This repository provides an implementation of Path-Minimized Latent ODEs, a modification to latent neural ODE models that improves extrapolation, interpolation, and inference of dynamical systems.
The approach is based on the paper:
Path-Minimizing Latent ODEs for Improved Extrapolation and Inference
Matt L. Sampson, Peter Melchior (2025)
Latent ODEs are a powerful framework for modeling sequential data and complex dynamical systems. However, standard latent ODE models often struggle with long-term extrapolation and accurate inference of system parameters.
This work introduces a path-length regularization strategy: instead of the standard variational KL penalty (turning the VAE into a standard AE), we penalize the length of trajectories in latent space. Encouraging shorter latent paths yields:
- More time-invariant latent representations
- Faster and more stable training
- Smaller recognition networks without loss of performance
- Improved interpolation and long-time extrapolation
- Superior simulation-based inference performance
- Latent ODE with Path-Length Loss: A drop-in replacement for KL-regularized latent ODEs.
- Flexible Encoders: Compatible with ODE-RNN, ODE-GRU, and ODE-LSTM encoders.
- Improved Forecasting: Demonstrated on systems including:
- Damped Harmonic Oscillator
- Lane-Emden (self-gravitating fluid) equation
- Lotka–Volterra predator-prey dynamics
- Simulation-Based Inference: Latents serve as effective summary statistics for parameter inference using normalizing flows.

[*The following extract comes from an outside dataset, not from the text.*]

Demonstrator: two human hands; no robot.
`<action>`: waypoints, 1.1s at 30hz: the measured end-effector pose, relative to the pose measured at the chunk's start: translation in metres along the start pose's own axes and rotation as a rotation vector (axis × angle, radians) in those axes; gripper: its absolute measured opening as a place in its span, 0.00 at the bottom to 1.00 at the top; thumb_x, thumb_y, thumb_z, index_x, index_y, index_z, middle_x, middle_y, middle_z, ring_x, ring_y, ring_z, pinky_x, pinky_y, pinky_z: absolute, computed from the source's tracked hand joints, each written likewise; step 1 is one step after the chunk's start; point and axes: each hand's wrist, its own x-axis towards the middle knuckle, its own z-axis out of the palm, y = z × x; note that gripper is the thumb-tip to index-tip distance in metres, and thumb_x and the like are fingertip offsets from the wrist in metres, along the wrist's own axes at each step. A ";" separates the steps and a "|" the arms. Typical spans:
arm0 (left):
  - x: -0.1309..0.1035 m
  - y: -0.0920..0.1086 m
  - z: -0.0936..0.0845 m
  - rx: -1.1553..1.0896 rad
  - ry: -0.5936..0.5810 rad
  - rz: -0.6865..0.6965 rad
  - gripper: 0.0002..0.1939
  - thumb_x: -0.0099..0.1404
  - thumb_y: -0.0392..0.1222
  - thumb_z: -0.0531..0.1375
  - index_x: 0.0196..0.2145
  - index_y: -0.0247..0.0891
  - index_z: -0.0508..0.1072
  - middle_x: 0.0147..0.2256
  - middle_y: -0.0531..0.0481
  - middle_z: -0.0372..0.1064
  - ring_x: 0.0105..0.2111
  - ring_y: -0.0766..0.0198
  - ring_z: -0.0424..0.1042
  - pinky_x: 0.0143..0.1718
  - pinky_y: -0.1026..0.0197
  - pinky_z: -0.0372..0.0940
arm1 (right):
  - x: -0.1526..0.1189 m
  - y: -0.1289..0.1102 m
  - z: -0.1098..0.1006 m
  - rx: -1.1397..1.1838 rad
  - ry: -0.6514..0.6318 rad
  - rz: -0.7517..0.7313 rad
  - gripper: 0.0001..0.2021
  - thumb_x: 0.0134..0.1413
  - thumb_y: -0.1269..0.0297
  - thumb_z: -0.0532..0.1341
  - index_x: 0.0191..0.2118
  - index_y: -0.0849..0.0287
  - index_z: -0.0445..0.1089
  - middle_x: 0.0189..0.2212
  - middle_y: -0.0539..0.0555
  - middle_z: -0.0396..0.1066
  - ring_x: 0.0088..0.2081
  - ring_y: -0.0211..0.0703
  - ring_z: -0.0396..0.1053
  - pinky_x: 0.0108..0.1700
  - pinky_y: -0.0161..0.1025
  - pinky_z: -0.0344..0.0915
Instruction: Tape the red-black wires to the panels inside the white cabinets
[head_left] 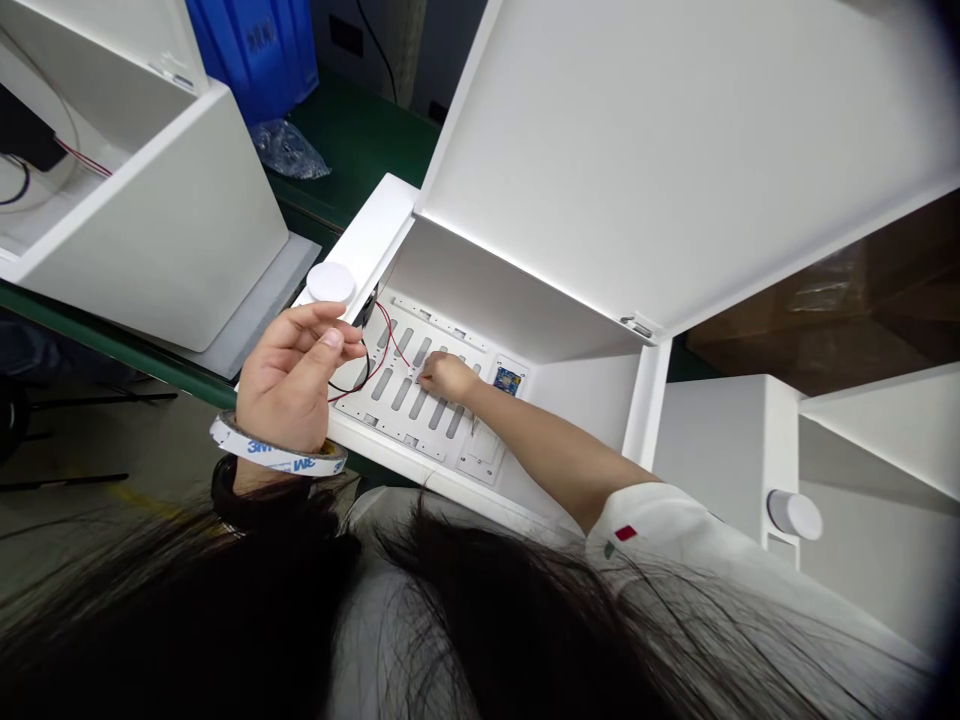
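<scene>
A white box (540, 345) stands in front of me with its large lid (675, 130) raised. My right hand (448, 378) reaches inside, its fingers pinched just over the slotted white plate (382, 385); what they hold, if anything, is too small to name. Red and black wires (386, 345) run on the plate to the left of it. My left hand (300, 365) is at the box's left edge, just below a round white knob (331, 283), thumb and fingers pressed together. Around my left wrist hangs a roll of 3M tape (277, 456). A blue circuit board (508, 380) sits right of the slots.
Another open white box (165, 220) stands at the left on the green table (360, 140), near a blue bin (259, 55) and a clear plastic bag (289, 150). At the right are a further white box (712, 430) with a knob (795, 514) and brown cardboard (847, 300).
</scene>
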 end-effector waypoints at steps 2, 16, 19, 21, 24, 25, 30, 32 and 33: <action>0.000 0.000 0.000 -0.005 0.003 0.002 0.08 0.60 0.40 0.64 0.39 0.40 0.77 0.33 0.50 0.72 0.34 0.65 0.72 0.42 0.59 0.70 | -0.005 -0.001 -0.004 0.025 0.002 -0.028 0.12 0.56 0.72 0.57 0.28 0.63 0.76 0.30 0.58 0.74 0.37 0.44 0.67 0.40 0.37 0.61; 0.000 -0.001 0.000 -0.006 -0.001 0.009 0.08 0.61 0.40 0.64 0.39 0.39 0.77 0.33 0.49 0.72 0.34 0.64 0.72 0.43 0.56 0.69 | -0.002 -0.020 0.000 -0.206 -0.036 -0.064 0.10 0.56 0.72 0.56 0.35 0.67 0.75 0.36 0.63 0.73 0.41 0.50 0.66 0.47 0.44 0.57; 0.000 0.000 0.001 -0.005 -0.001 0.008 0.08 0.61 0.39 0.63 0.39 0.40 0.77 0.33 0.49 0.72 0.34 0.64 0.72 0.43 0.55 0.70 | 0.000 -0.018 0.000 -0.263 -0.041 -0.104 0.10 0.56 0.73 0.56 0.38 0.69 0.74 0.37 0.65 0.72 0.43 0.52 0.65 0.48 0.45 0.56; 0.000 0.000 0.001 -0.002 0.004 0.010 0.07 0.61 0.39 0.63 0.39 0.40 0.77 0.32 0.50 0.72 0.34 0.64 0.72 0.43 0.55 0.70 | 0.000 -0.018 -0.001 -0.277 -0.047 -0.126 0.10 0.56 0.73 0.55 0.37 0.69 0.74 0.36 0.65 0.72 0.43 0.53 0.65 0.48 0.46 0.55; 0.000 0.000 0.001 0.002 0.007 0.014 0.07 0.61 0.39 0.63 0.39 0.40 0.77 0.33 0.50 0.72 0.34 0.63 0.72 0.43 0.55 0.70 | 0.000 -0.018 -0.002 -0.258 -0.051 -0.129 0.09 0.56 0.72 0.56 0.36 0.67 0.74 0.35 0.63 0.72 0.42 0.52 0.65 0.47 0.45 0.55; 0.000 0.000 0.001 0.001 0.006 0.016 0.07 0.61 0.39 0.63 0.39 0.40 0.77 0.33 0.50 0.72 0.34 0.63 0.72 0.43 0.55 0.70 | -0.001 -0.019 -0.003 -0.250 -0.049 -0.126 0.09 0.56 0.71 0.56 0.36 0.67 0.74 0.35 0.63 0.72 0.42 0.52 0.65 0.47 0.45 0.54; 0.000 -0.001 0.000 0.003 0.007 0.021 0.07 0.61 0.39 0.63 0.39 0.40 0.77 0.33 0.49 0.72 0.34 0.63 0.72 0.42 0.55 0.70 | 0.000 -0.024 -0.004 -0.280 -0.055 -0.119 0.11 0.58 0.73 0.54 0.37 0.69 0.74 0.36 0.65 0.72 0.42 0.53 0.65 0.47 0.46 0.54; 0.000 -0.001 0.000 0.008 0.007 0.020 0.08 0.61 0.39 0.64 0.39 0.40 0.77 0.32 0.49 0.72 0.34 0.63 0.72 0.42 0.55 0.70 | 0.002 -0.027 -0.004 -0.305 -0.073 -0.126 0.12 0.58 0.74 0.53 0.37 0.69 0.74 0.36 0.66 0.72 0.42 0.54 0.66 0.47 0.47 0.55; 0.000 -0.001 0.000 0.009 0.008 0.020 0.08 0.61 0.39 0.64 0.39 0.40 0.77 0.32 0.49 0.72 0.34 0.63 0.72 0.42 0.55 0.70 | 0.003 -0.028 -0.003 -0.311 -0.085 -0.127 0.12 0.58 0.74 0.53 0.37 0.69 0.74 0.36 0.66 0.72 0.42 0.55 0.66 0.47 0.47 0.55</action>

- Configurable Training: Easily adjust model, solver, and training hyperparameters via configuration files.
We show some examples on a damped harmonic oscillator and a preditor prey system (Lotka-Volterra).
It is clear that with the path-minimisation and removal of the Gaussian form in latent space we see more accurate prediction both at early and late (extrapolated) times.

Important
This repository relies on JAX which is well maintained, but also very fast moving. Please use your favorite environment manager and create a fresh env before running this. uv is particularly nice
Clone the repository and install dependencies:
git clone https://github.com/SampsonML/path-minimized-latent-odes.git
cd path-minimized-latent-odes
pip install -r requirements.txt
# or uv sync Note: The requirements installs
jax[cpu], to run this model with CUDA support if you want GPU acceleration please install the appropriate jax flavour. To do this please visit here (https://docs.jax.dev/en/latest/installation.html) for the latest methods for GPU and TPU compatible JAX installations, noting mainly the version of the CUDA drivers on your machine (i.e. 12.X, 13.X)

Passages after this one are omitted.